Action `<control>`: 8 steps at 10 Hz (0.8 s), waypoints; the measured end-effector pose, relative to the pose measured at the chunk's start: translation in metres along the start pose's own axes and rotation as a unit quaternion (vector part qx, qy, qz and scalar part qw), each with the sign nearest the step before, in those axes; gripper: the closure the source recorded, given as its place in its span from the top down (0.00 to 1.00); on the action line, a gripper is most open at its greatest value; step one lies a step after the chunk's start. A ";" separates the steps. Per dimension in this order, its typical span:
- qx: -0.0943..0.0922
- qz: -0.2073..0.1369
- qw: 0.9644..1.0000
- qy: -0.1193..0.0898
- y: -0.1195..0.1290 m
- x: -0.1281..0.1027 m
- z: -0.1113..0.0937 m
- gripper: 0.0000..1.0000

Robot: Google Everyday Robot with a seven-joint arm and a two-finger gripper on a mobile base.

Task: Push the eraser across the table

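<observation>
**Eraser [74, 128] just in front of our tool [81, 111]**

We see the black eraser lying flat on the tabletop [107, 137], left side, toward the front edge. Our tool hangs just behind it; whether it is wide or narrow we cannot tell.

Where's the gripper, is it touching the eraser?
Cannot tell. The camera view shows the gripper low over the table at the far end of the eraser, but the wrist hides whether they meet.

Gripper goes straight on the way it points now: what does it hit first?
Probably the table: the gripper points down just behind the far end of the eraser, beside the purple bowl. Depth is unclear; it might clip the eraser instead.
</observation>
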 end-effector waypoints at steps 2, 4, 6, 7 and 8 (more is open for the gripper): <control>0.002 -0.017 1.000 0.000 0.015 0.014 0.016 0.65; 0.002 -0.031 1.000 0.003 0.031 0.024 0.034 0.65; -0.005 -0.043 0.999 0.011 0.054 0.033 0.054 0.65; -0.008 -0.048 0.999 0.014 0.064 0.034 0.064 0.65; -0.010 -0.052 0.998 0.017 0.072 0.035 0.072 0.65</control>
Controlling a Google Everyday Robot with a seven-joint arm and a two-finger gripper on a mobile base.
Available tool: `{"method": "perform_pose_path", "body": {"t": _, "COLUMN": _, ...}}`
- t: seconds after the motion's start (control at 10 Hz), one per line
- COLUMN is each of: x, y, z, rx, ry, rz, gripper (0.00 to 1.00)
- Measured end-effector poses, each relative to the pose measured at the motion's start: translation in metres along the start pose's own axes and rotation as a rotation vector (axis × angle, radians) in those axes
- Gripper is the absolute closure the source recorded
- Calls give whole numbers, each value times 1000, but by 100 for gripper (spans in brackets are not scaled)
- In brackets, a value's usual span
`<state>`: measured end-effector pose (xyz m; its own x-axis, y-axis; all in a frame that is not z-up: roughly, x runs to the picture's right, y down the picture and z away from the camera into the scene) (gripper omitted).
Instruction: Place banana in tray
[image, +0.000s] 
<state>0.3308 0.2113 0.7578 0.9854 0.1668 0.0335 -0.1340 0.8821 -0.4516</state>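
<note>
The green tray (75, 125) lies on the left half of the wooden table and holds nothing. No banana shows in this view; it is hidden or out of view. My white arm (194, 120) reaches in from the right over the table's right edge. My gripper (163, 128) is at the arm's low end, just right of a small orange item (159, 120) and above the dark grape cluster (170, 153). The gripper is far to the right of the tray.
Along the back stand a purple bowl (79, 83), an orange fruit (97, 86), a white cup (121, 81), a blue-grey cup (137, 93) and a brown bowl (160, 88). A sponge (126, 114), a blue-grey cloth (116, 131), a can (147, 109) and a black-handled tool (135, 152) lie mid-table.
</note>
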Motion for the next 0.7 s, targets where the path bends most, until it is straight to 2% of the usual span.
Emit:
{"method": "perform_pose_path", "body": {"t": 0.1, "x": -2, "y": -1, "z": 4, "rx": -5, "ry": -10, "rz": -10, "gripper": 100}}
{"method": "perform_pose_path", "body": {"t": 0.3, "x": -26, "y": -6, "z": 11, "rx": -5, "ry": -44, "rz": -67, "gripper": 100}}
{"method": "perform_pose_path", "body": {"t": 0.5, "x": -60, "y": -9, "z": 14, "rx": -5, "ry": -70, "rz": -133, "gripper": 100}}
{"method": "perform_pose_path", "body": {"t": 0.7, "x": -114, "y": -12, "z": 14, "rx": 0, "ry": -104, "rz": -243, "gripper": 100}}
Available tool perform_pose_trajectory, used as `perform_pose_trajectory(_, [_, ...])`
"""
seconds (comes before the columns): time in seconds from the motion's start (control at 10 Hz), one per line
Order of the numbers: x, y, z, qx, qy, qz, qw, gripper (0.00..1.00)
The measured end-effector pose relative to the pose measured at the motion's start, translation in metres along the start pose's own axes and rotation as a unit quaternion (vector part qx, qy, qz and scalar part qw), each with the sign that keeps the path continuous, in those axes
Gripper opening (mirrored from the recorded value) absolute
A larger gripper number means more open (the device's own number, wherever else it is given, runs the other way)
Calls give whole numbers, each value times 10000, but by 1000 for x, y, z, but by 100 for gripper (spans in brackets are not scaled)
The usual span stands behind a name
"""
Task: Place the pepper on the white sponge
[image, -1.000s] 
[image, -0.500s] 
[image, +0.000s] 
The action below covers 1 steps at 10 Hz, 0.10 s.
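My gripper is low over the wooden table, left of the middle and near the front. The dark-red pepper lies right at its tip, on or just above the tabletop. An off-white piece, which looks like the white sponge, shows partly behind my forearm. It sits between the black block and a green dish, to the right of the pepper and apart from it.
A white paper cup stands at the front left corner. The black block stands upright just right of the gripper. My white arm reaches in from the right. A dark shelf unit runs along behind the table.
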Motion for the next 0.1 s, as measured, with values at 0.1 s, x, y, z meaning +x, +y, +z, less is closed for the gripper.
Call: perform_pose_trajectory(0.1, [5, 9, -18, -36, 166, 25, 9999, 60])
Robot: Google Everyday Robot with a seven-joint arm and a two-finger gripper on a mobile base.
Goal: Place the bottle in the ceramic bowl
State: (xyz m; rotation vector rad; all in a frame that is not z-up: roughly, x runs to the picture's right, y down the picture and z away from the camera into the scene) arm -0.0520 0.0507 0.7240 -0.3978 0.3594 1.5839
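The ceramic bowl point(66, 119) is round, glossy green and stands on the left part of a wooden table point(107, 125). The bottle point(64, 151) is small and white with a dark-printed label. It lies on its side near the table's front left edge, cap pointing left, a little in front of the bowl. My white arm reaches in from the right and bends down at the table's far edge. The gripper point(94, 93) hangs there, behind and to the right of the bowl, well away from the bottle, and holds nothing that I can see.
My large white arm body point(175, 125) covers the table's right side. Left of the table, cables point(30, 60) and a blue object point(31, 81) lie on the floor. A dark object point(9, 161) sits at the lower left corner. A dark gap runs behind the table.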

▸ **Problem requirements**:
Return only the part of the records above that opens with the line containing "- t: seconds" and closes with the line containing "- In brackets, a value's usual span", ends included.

▸ **Written solution**:
- t: seconds after the motion's start (control at 10 Hz), one per line
- COLUMN is each of: x, y, z, rx, ry, rz, gripper (0.00 to 1.00)
- Measured end-effector poses, each relative to the pose measured at the motion's start: translation in metres along the start pose's own axes and rotation as a rotation vector (axis × angle, radians) in those axes
- Gripper is the absolute closure the source recorded
- Calls give whole numbers, each value times 1000, but by 100 for gripper (spans in brackets are not scaled)
- In brackets, a value's usual span

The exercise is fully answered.